Muslims already face increasingly levels of violence and intimidation. Recent ComRes research commissioned by MEND clearly suggested that Muslims were seen as are more likely than any other religious group to suffer discrimination. This is in line with recent hate crime figures published by the Home Office for 2017/18 that showed over half (52%) of all religious hate crime offences were targeted against Muslims. As such, paining Muslim or Asian communities as inherently more likely to engage in grooming attacks has damaging long-term consequences and risks driving hate crime and right-wing attacks in British Muslim and minority communities.

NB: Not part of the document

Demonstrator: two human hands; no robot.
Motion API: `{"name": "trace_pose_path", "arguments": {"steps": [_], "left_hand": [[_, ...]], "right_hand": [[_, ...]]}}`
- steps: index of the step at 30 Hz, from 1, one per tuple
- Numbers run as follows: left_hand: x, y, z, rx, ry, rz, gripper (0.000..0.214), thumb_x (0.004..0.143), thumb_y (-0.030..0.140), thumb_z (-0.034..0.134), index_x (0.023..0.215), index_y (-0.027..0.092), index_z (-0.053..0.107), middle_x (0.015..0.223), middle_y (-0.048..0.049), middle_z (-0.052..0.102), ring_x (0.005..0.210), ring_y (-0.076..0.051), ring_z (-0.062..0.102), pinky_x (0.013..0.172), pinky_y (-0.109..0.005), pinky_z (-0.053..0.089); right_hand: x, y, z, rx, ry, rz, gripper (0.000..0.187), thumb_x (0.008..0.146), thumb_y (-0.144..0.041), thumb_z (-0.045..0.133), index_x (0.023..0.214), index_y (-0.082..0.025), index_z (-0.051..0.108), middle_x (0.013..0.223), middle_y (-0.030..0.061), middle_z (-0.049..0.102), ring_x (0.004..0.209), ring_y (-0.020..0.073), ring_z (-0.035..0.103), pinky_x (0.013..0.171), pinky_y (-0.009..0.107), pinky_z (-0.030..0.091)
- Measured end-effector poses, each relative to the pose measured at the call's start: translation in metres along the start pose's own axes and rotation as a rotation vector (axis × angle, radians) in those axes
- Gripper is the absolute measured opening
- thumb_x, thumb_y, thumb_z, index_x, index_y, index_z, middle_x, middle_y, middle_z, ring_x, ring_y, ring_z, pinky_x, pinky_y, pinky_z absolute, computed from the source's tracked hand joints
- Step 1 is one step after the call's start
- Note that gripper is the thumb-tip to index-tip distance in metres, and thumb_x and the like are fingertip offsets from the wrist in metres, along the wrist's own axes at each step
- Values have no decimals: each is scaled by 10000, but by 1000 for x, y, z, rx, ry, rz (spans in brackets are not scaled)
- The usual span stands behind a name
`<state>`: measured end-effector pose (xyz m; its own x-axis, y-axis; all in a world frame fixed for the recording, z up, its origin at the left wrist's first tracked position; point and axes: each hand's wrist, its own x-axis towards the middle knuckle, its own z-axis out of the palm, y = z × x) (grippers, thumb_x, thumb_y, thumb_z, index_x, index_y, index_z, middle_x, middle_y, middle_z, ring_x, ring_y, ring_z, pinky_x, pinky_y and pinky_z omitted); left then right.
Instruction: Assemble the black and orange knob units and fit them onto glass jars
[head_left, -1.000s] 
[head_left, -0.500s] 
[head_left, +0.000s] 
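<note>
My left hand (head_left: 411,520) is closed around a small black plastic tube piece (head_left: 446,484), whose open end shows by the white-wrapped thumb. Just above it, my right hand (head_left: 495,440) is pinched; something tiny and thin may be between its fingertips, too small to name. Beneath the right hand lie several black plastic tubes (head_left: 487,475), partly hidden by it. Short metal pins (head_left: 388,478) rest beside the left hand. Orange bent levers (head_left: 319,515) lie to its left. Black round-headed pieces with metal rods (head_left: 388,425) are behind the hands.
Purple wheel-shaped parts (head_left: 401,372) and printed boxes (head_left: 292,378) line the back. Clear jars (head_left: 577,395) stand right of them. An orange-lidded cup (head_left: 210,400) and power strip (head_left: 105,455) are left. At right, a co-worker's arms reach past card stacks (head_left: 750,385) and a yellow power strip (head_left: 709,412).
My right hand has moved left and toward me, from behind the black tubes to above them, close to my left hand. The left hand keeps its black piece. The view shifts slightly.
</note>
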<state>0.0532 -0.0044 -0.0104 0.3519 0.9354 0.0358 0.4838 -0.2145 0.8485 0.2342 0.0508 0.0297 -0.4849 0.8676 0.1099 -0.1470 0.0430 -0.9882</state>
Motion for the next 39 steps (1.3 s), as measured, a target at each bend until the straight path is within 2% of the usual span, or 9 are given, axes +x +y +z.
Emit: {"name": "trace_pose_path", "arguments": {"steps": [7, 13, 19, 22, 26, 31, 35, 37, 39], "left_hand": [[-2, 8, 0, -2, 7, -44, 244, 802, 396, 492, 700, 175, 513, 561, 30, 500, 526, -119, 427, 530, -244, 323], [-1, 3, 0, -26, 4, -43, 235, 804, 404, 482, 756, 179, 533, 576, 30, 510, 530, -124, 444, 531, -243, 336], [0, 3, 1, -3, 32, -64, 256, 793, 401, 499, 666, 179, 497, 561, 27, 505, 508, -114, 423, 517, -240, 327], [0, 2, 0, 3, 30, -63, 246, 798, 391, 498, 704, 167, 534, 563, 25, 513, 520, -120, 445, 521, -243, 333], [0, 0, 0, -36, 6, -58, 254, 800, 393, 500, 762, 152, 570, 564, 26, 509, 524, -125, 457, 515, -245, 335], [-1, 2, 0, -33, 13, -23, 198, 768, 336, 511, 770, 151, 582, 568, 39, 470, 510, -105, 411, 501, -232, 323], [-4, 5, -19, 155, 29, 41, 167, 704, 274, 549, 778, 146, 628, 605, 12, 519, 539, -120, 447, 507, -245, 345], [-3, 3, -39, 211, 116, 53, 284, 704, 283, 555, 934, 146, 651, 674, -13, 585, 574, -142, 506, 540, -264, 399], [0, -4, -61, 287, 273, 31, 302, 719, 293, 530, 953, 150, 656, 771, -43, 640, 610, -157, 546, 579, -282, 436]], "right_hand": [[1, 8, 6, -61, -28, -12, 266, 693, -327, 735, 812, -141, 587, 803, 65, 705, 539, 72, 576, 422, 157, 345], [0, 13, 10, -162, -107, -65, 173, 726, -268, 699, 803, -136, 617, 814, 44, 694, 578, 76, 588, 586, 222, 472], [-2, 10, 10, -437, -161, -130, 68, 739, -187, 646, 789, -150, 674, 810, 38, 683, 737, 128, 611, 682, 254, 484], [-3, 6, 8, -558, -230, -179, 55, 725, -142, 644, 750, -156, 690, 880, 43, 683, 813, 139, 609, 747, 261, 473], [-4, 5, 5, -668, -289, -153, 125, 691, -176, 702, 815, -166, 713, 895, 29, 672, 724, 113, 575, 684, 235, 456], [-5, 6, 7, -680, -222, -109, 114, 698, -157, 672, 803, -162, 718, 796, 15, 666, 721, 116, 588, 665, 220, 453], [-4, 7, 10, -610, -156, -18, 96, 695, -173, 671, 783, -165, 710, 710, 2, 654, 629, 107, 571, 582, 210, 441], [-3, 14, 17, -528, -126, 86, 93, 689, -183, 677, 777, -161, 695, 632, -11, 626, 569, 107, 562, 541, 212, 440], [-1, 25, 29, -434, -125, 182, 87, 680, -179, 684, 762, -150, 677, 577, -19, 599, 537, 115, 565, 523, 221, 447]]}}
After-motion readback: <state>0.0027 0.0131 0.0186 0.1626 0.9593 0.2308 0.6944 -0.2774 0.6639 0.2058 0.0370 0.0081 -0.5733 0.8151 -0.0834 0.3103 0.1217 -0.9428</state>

Sajid Javid’s highlighting of grooming gangs as an ‘Asian’ and Quilliam’s problematic report are just a few examples in a long line of politicians, journalists and think tanks who have used the issue to create alarmism around minorities – with such statements “fuelling toxic debate and hurting victims”, often for personal gain. Not only is the association between Asian-Muslims and child assault false, it has long-term impacts on some of the most vulnerable in society. Stereotyping does nothing to safeguard those in need – all it does is make victims more vulnerable, society more fractious and threatens British minorities. We should avoid such language and call out those who engage in it.